Au Sud, il a réalisé la base de vie KGCI Hassi Messaoud, les voies routières normalisées des champs pétroliers de HBNS sur 46 Km pour le compte de l’association Sonatrach /Anadarko, les réseaux Routiers normalisés des champs pétroliers Rouhd El-Khrouf (64 km), d’Ohanet (60 km), TFT (72 km) et Bir- Birkine (35 km) en plus de deux aérodromes de classes D et C, pour ne citer que ces projets. Mais si les intérêts d’Ali Haddad sont directement rattachés à l’attribution des marchés publics, ceux de TaibEzzraimi Abdelkader et Laid Benamor paraissent l’être beaucoup moins. Ils sont pourtant en première ligne en faveur du 4e mandat.

Le patron du groupe SIM (Semoulerie Industrielle de la Mitidja) s’est diversifié avec des filiales qui émergent dans la promotion immobilière, la santé (clinique Amina), l’enseignement et la formation professionnelle. Le capital social de la SIM a été multiplié par 500 entre 1996 et 2013, passant de 8,2 millions de DA (105 000 USD environ) à 3,9 milliards de DA (51 millions USD environ). TaibEzzraimi Abdelkader est aussi le président du comité d’affaires algéro-russe. Le patron du groupe agroalimentaire Laid Benamor lui est une nouvelle puissance financière qui émerge avec une forte exposition médiatique. Le groupe a réalisé un chiffre d’affaires de 258 millions de dollars en 2012. Il a acquis en 2013 les minoteries publiques d’Eriad en 2013 à hauteur de 60 % des actions avec un engagement, d’investir 100 millions de dollars sur les cinq ans à venir.

Une privatisation négociée dans la discrétion qui a été annoncée par les pouvoirs publics comme un prélude à la relance du processus de privatisation à l’arrêt depuis 2007. Laid Benamor a rejoint durant la même année le club très restreint des sponsors de la Fédération algérienne de football (FAF) en prévision du mondial du Brésil 2014. Abderrahmane Benhamadi DG du groupe Condor, et frère de Moussa, l’ancien ministre FLN des PTIC, est également engagé en faveur du 4e mandat. Diversifié et opérant dans de nombreux secteurs, le groupe compte 9 filiales et a réalisé un chiffre d’affaires de 31 milliards de DA en 2012 (400 millions USD environ).

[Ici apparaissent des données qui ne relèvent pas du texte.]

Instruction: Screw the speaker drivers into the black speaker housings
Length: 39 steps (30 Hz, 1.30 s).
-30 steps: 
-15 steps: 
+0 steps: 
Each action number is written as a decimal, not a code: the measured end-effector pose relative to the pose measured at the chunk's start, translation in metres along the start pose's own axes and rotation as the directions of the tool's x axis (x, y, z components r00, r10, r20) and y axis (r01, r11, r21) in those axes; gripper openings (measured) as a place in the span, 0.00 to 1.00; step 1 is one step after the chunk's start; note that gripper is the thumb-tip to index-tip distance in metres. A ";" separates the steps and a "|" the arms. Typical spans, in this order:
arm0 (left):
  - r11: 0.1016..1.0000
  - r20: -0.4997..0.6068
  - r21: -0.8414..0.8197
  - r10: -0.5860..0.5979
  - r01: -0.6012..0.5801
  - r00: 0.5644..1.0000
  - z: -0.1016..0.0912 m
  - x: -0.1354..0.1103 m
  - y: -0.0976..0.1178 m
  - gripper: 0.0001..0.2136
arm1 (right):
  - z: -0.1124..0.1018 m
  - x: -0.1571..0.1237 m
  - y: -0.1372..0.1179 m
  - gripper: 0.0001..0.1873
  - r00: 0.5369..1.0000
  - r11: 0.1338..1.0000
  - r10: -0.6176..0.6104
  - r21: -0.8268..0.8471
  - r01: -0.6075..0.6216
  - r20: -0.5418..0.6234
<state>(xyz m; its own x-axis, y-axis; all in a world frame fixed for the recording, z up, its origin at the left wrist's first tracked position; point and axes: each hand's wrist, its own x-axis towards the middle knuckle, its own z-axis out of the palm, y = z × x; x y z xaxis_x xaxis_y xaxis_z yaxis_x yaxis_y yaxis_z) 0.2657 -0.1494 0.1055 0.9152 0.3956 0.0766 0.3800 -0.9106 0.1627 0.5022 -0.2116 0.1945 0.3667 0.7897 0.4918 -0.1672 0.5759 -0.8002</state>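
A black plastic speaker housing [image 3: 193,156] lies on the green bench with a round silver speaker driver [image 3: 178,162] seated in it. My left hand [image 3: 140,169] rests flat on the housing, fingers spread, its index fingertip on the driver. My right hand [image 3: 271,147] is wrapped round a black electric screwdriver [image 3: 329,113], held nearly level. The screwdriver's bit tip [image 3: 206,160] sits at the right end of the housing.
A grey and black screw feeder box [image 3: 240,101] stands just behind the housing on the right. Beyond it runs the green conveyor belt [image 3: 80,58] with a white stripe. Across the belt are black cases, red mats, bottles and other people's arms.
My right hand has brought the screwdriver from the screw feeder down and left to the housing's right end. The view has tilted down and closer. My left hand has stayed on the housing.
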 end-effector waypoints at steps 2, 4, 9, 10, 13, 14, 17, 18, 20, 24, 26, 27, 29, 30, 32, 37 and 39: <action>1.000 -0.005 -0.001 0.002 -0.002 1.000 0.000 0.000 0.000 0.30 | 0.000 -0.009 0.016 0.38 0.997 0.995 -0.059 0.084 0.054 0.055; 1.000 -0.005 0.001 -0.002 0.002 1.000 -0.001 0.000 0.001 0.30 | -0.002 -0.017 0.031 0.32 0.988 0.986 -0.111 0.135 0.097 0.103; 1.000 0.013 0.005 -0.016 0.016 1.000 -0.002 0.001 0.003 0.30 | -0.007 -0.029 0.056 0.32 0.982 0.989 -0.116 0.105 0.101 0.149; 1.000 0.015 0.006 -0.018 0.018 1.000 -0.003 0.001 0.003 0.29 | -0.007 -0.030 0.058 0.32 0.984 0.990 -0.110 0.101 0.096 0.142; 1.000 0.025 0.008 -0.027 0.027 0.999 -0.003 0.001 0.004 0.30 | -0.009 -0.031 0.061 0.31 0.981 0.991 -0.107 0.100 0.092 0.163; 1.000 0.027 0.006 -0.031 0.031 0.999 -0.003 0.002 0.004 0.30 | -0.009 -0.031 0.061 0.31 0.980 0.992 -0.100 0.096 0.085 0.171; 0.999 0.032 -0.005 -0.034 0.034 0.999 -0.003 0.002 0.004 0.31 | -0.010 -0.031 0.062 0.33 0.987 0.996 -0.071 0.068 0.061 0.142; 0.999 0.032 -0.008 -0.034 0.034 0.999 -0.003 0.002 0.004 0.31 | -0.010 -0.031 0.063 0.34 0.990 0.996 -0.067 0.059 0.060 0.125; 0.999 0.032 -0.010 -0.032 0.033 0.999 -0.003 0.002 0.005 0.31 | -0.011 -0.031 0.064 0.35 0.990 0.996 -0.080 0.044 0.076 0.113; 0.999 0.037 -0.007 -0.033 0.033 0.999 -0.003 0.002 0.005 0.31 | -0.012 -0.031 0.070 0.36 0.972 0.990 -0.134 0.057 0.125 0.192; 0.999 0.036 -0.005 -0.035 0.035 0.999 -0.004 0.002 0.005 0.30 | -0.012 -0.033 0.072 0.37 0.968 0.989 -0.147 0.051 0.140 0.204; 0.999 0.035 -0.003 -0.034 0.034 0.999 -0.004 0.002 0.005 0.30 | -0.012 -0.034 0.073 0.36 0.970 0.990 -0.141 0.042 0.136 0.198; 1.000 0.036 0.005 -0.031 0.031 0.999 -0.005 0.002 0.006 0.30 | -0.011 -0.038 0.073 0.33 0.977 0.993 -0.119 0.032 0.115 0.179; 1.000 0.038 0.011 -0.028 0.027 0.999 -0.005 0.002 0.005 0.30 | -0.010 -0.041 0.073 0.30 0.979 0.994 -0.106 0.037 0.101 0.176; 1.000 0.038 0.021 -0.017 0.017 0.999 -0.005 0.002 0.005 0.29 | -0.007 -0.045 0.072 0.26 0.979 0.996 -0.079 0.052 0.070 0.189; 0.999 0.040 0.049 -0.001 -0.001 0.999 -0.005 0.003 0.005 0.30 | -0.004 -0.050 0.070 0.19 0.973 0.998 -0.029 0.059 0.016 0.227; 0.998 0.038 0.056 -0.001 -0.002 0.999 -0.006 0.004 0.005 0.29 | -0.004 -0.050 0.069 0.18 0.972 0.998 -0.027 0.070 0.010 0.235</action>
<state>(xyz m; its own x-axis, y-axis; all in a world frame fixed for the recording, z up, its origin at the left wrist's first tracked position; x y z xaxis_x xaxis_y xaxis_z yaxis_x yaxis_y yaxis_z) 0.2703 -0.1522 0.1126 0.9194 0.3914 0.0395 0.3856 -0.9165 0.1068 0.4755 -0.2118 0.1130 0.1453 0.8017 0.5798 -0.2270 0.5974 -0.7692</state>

…ET SURTOUT DANS LA CONCESSION AUTOMOBILE

Les autres soutiens actifs de Bouteflika au sein du FCE se comptent parmi les concessionnaires automobiles. Il s’agit des patrons des groupes IVAL, Mohamed Bairi, SOVAC, Mourad Oulmi, MahieddineTahkout, et Ahmed Mazouz. SOVAC, distributeur de plusieurs marques automobiles, notamment Volkswagen et Audi a réalisé a réalisé une partie conséquente de ses 40 milliards de DA de chiffre d’affaires en 2011 (450 millions de dollars environ) grâce aux commandes publiques. MahieddineTahkout, qui détient la concession automobile multimarque Cima Motors, est aujourd’hui à la tête de l’un des plus grands groupes en Algérie assis sur un quasi monopole dans le transport universitaire.

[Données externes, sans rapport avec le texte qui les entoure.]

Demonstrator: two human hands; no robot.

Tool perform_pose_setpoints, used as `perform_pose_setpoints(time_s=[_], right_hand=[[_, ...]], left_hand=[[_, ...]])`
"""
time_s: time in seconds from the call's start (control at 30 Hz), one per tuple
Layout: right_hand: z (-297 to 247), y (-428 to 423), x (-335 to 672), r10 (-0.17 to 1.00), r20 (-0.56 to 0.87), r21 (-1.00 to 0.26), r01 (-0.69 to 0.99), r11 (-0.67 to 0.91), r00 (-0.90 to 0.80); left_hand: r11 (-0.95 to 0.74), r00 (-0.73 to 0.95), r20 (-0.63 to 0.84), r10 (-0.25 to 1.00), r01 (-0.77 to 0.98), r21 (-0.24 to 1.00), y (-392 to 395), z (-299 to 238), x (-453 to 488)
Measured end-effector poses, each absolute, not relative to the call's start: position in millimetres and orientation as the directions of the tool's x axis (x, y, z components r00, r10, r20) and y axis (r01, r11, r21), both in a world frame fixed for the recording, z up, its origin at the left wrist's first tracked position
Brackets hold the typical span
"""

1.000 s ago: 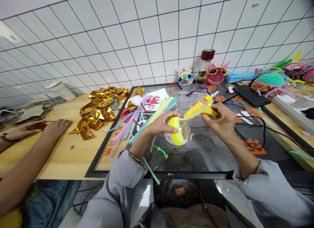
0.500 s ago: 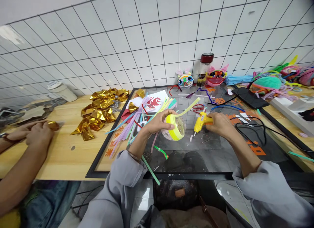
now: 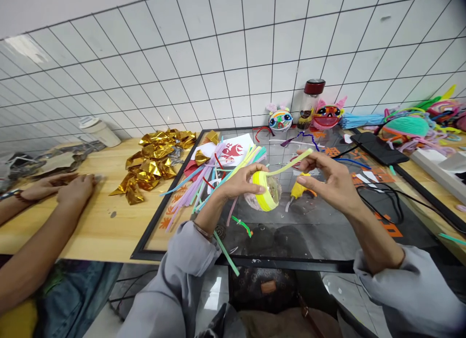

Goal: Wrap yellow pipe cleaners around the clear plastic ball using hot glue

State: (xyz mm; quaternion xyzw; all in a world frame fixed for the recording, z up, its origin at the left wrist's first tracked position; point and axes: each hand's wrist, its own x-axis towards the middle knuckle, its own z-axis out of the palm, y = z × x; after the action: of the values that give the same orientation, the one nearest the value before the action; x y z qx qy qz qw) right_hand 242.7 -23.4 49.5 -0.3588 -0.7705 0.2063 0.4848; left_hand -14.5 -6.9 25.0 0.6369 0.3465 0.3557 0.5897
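Running across the dark glass sheet point(image 3: 335, 236) are orange characters point(image 3: 389, 226), being partly crossed by a black cord point(image 3: 403, 213) and not being made out as words. A red print point(image 3: 231, 151) is being shown on white paper point(image 3: 244, 141). A pattern is being repeated over a brown bag point(image 3: 251, 292) below the edge, its marks being too small to read.

The black-framed sheet is being borne by a pale wooden surface point(image 3: 87, 226), backed by a white tiled wall point(image 3: 204, 61). Gold foil point(image 3: 149, 173) is being seen at the left, near a co-worker's hands point(image 3: 74, 190).

Above the sheet, a clear round container point(image 3: 275, 187), banded with a yellow strip point(image 3: 267, 201), is being clasped in the left hand's point(image 3: 238, 183) grip. The strip's free end is reaching the fingers of the right hand point(image 3: 333, 180), whose grip is being held with thumb and fingers apart; whether the end is being touched cannot be told. A yellow glue gun point(image 3: 299, 189) is being partly covered by that thumb, and a white power strip point(image 3: 437, 175) is being cut off at the right.
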Motion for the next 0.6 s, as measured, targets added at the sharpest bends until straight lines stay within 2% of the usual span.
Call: perform_pose_setpoints(time_s=[0.17,0.27,0.43,0.6], right_hand=[[77,-29,217,0.616,0.688,-0.534,0.307,0.787,-0.383],[70,-24,219,0.65,0.675,-0.598,0.257,0.759,-0.349],[53,-22,226,0.759,0.528,-0.753,0.202,0.626,-0.381],[48,-26,221,0.751,0.525,-0.781,0.124,0.612,-0.402]], left_hand=[[-0.062,0.499,0.045,0.866,0.018,0.998,-6,24,-15],[-0.059,0.493,0.042,0.869,0.019,0.998,-5,23,-16],[-0.077,0.496,0.055,0.866,0.025,0.997,-5,23,-17],[-0.091,0.503,0.072,0.861,0.012,0.996,-5,22,-17]])
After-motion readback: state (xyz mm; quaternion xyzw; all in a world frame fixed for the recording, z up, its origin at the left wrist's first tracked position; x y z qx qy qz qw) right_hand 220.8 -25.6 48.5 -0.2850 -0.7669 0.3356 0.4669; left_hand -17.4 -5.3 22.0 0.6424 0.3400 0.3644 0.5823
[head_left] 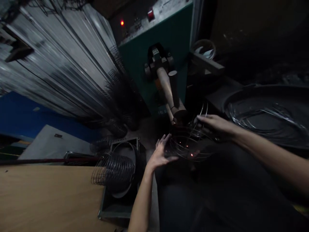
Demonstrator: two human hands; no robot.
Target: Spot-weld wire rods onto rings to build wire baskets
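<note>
My right hand (213,124) is closed on a thin metal wire (204,109) that is bent into a curve. My left hand (160,153) is open, its fingers spread beside thin wire rings (183,150) in front of me. Small red glowing spots show among these rings. Just beyond the hands are the metal arms (166,87) of a green machine (135,58), pointing down toward me. The dark surroundings hide where the wire ends and whether it touches the machine's tips.
At the lower left, a stack of wire rings (116,169) sits at a dark metal frame (118,211) beside a wooden board (53,199). A round tray (256,87) with loose curved wires stands on the right. A red light (122,23) glows on the machine's top.
</note>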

Ahmed Mazouz qui commercialise, lui aussi, plusieurs marques d’automobiles a acquis récemment l’entreprise de conserves N’Gaous, une ancienne entreprise publique cédée par l’Etat à un autre privé avant d’être «renationalisée». Il se place ainsi, parmi les plus importants groupes de l’agroalimentaire en Algérie. Selon une source proche du FCE, ces quatre concessionnaires se chargent de la levée des fonds pour Bouteflika 4 au sein de la distribution automobile.

Proche des Bairi, Mazouz et Tahkout, Mohamed Djemai n’est, lui, pas membre du FCE mais, c’est de loin, le plus iconoclaste des soutiens financier de Bouteflika 4. Associé dans un groupe familial, Essalam Electronics en l’occurrence, il a été deux fois député. Après sa séparation avec son partenaire sud-coréen en 2010, EssalamElectronics a lancé sa marque Starlight qui fait son petit bonhomme de chemin dans le secteur de l’électroménager. Dans les couloirs de l’Assemblée populaire nationale (APN), on lui attribue l’introduction dans la LFC 2011 d’un amendement autorisant l’importation de la friperie, prohibée depuis 2008.